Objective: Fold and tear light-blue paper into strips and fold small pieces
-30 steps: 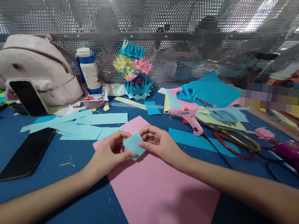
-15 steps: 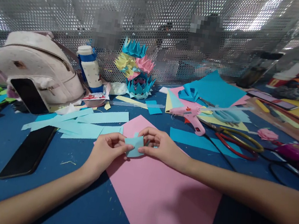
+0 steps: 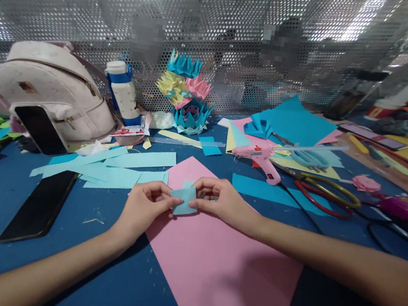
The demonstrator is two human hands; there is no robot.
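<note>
A small light-blue piece of paper (image 3: pixel 184 202) is pinched at its left side by my left hand (image 3: pixel 144 208) and at its right side by my right hand (image 3: pixel 219 204). Another bit of light-blue paper shows just behind its upper edge. Both hands are over a large pink paper sheet (image 3: pixel 217 267). Left of my left hand lie several light-blue paper strips (image 3: pixel 119 176). Beyond my right hand are a pink glue gun (image 3: pixel 260 161) and a blue paper strip (image 3: pixel 278 192).
A black phone (image 3: pixel 37 212) lies at left, before a pale backpack (image 3: pixel 56 90) and a bottle (image 3: pixel 123 92). Folded paper flowers (image 3: pixel 186 89) stand at the back. Scissors (image 3: pixel 321 188), a cable and a pink paper rose (image 3: pixel 366 184) are at right.
The light-blue piece has tilted slightly between my fingers, and a little more paper shows behind its top edge. Both hands keep nearly the same place.
</note>
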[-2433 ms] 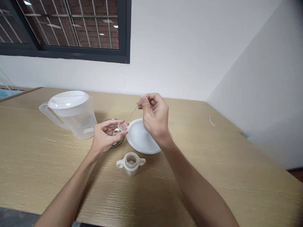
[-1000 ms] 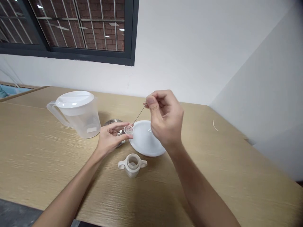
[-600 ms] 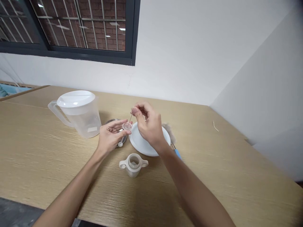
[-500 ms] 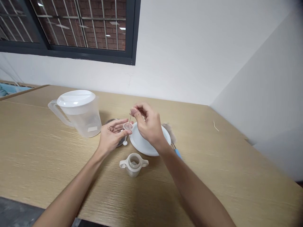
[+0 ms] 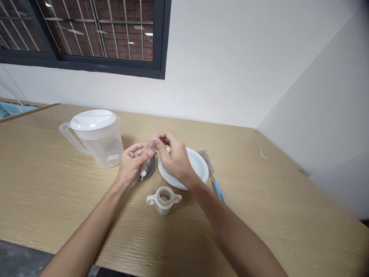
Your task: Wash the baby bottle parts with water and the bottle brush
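My left hand (image 5: 133,161) pinches a clear straw piece (image 5: 148,148) with a round collar. Its tube hangs below my fingers and ends in a white weight (image 5: 143,174). Between the thumb and fingers of my right hand (image 5: 173,156) is a thin wire rod (image 5: 151,146), slanting down into the collar. How far it goes in is hidden by my fingers. Nearer to me a two-handled baby bottle (image 5: 164,206) stands upright without its lid. A white plate (image 5: 198,165) lies partly under my right hand, and a dark round dish (image 5: 150,169) with small parts lies behind my left hand.
A lidded clear pitcher (image 5: 100,148) stands at the left. To the right of the plate lies a bottle brush (image 5: 218,190) with a blue handle. A thin pale strip (image 5: 262,153) rests farther right on the wooden table (image 5: 273,215). A wall and a barred window bound the back.
Both hands have shifted slightly left with the straw piece. My right hand has come down closer to the collar, so less of the rod shows. More of the dark dish is visible.
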### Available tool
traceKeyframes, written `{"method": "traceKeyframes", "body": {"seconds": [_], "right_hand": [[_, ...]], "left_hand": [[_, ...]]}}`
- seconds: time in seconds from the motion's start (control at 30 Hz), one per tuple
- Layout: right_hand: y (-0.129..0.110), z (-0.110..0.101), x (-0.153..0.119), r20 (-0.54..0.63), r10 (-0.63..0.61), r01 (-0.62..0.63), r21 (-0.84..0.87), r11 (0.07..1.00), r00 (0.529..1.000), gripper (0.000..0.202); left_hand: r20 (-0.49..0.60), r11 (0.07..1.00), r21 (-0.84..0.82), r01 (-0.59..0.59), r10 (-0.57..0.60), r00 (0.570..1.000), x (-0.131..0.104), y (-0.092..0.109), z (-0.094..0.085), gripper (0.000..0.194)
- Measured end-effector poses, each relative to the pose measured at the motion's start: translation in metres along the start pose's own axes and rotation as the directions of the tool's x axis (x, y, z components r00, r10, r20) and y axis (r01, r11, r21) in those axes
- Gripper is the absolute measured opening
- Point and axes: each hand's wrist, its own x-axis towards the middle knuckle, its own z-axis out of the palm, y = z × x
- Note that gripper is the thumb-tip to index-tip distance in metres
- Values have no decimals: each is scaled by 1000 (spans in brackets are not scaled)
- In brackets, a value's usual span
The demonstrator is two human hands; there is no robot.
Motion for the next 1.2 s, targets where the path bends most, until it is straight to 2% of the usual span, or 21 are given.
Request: {"method": "traceKeyframes", "body": {"seconds": [0.2,0.53,0.7,0.83,1.03,1.2], "right_hand": [[0,-9,5,-107,3,12,135,991,994,17],[-16,-27,12,-290,-62,105,134,985,955,16],[-22,-40,18,-397,-120,164,77,983,910,14],[-24,-56,23,-480,-188,229,28,973,857,14],[-29,-65,23,-507,-235,260,-23,965,829,16],[-31,-58,21,-469,-234,246,-37,969,851,16]], "left_hand": [[151,992,112,54,-70,986,0,5,-6,29],[127,964,266,6,-41,991,-4,14,2,34],[131,955,296,-10,-30,991,-5,14,2,34],[142,947,322,-21,-26,990,-4,12,-2,35],[199,957,289,-28,-31,980,-3,12,-2,40],[206,963,269,-27,-30,978,-3,12,-1,39]]}}
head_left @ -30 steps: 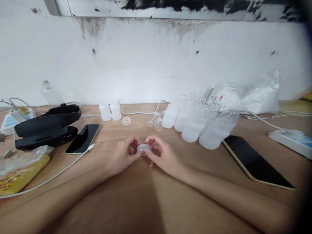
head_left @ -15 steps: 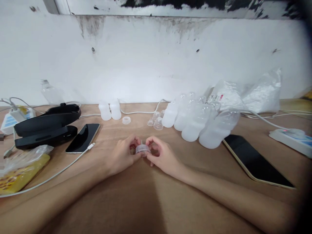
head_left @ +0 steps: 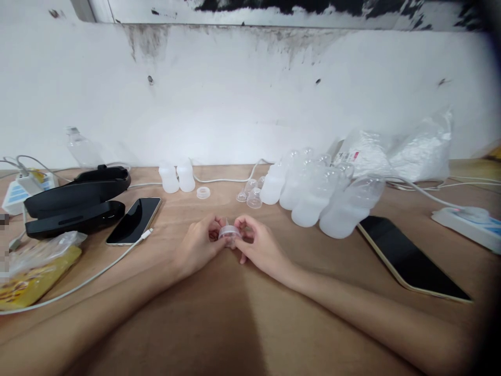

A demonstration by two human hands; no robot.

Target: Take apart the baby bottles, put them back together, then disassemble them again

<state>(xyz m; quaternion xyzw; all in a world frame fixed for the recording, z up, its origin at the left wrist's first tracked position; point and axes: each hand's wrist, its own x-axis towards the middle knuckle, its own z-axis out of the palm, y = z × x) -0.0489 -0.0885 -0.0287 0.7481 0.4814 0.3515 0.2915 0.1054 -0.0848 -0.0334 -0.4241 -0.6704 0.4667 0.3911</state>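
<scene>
Between my hands, over the middle of the wooden table [head_left: 211, 324], is a small clear plastic ring [head_left: 229, 232] with a thin pointed clear part rising from it. My left hand [head_left: 200, 243] grips its left side, thumb in front and fingers curled behind. My right hand [head_left: 259, 244] pinches the right side in the same manner. Beyond my hands lie another clear ring [head_left: 203, 192] and several clear nipple-shaped pieces [head_left: 254, 198]. Two small white bottles [head_left: 186, 176] stand near the wall.
Several frosted bottles with clear domed tops [head_left: 313, 196] cluster right of centre, before plastic bags [head_left: 420, 149]. A large phone [head_left: 415, 258] and power strip [head_left: 469, 222] lie right. Leftward are a smaller phone [head_left: 135, 222], white cable, black devices [head_left: 74, 196] and yellow packet [head_left: 43, 282].
The held ring has risen slightly and is tilted a little differently between my fingers. Both hands keep their grip, with small finger shifts.
</scene>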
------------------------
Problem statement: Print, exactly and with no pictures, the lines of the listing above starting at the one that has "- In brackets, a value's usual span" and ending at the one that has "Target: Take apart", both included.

Expected answer:
- In brackets, a value's usual span
The demonstrator is two human hands; there is no robot.
Motion for the next 1.2 s, targets where the path bends most, until it is straight to 2% of the usual span, or 21 are given.
Request: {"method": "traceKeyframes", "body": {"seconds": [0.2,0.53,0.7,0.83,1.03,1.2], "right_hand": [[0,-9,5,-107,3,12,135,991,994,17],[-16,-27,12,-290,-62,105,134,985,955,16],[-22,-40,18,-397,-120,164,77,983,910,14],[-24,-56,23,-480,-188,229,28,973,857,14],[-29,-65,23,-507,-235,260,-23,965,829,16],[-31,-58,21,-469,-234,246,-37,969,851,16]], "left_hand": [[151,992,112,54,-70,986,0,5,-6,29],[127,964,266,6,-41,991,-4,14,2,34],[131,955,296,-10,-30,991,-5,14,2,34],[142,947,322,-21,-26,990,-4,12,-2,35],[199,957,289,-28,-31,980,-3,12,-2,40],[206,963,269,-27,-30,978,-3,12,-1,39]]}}
head_left @ -30 steps: 
head_left @ -15 steps: 
head_left @ +0 steps: 

A demonstration by two human hands; no robot.

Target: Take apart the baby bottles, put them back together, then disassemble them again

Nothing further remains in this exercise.